Keep only the lines from the start of the data through the line containing "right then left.", and output them exactly.

Given data: Begin

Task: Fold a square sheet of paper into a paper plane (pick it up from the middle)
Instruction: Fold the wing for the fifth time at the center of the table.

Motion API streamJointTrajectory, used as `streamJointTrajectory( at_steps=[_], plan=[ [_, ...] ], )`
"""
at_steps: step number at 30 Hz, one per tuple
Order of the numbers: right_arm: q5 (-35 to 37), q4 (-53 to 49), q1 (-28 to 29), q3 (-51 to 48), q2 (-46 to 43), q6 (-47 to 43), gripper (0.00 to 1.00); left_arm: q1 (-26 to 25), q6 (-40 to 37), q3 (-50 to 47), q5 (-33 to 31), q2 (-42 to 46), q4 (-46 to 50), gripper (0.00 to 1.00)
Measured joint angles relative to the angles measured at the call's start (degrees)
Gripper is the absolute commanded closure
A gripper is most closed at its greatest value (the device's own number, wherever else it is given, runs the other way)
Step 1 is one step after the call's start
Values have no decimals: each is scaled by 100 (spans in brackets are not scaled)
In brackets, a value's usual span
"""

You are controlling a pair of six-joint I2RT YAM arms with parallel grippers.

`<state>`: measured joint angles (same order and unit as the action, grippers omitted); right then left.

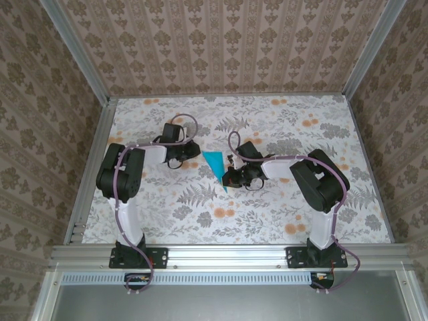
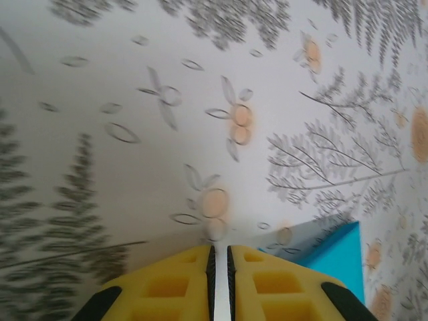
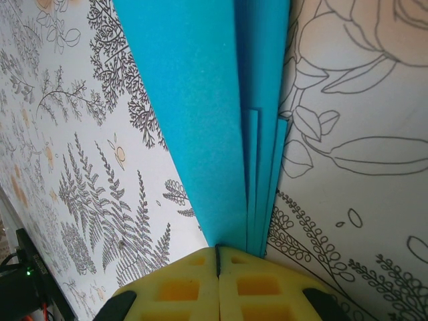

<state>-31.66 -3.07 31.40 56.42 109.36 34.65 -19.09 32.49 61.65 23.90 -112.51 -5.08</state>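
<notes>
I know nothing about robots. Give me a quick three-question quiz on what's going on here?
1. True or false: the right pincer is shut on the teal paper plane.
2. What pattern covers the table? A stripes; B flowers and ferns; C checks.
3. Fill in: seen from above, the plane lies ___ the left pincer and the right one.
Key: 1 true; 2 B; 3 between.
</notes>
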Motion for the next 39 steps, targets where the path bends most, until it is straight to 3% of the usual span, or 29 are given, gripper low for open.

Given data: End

• **Solution to this task**:
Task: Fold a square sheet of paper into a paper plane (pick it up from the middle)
Instruction: Fold the wing for the fifth time at the center of the table.

Motion API streamJointTrajectory, used as `streamJointTrajectory( at_steps=[_], plan=[ [_, ...] ], )`
"""
at_steps: step number at 30 Hz, one per tuple
Order of the numbers: right_arm: q5 (-35 to 37), q4 (-53 to 49), q1 (-28 to 29), q3 (-51 to 48), q2 (-46 to 43), q6 (-47 to 43), gripper (0.00 to 1.00); left_arm: q1 (-26 to 25), q6 (-40 to 37), q3 (-50 to 47), q5 (-33 to 31), q2 (-42 to 46), q4 (-46 to 50), gripper (0.00 to 1.00)
Measured joint angles relative to the angles measured at the call's start (degrees)
Gripper is the absolute commanded closure
A gripper is most closed at its greatest value (the device's own number, wherever else it is given, runs the other way)
Step 1 is one step after the call's start
Values have no decimals: each is scaled by 100 (spans in brackets are not scaled)
In brackets, a value's usual span
"""

You are controlling a pair of six-joint I2RT YAM arms with parallel grippers.

`<state>`: measured joint angles (same order and unit as the action, grippers omitted); right then left.

Here is where the answer stops.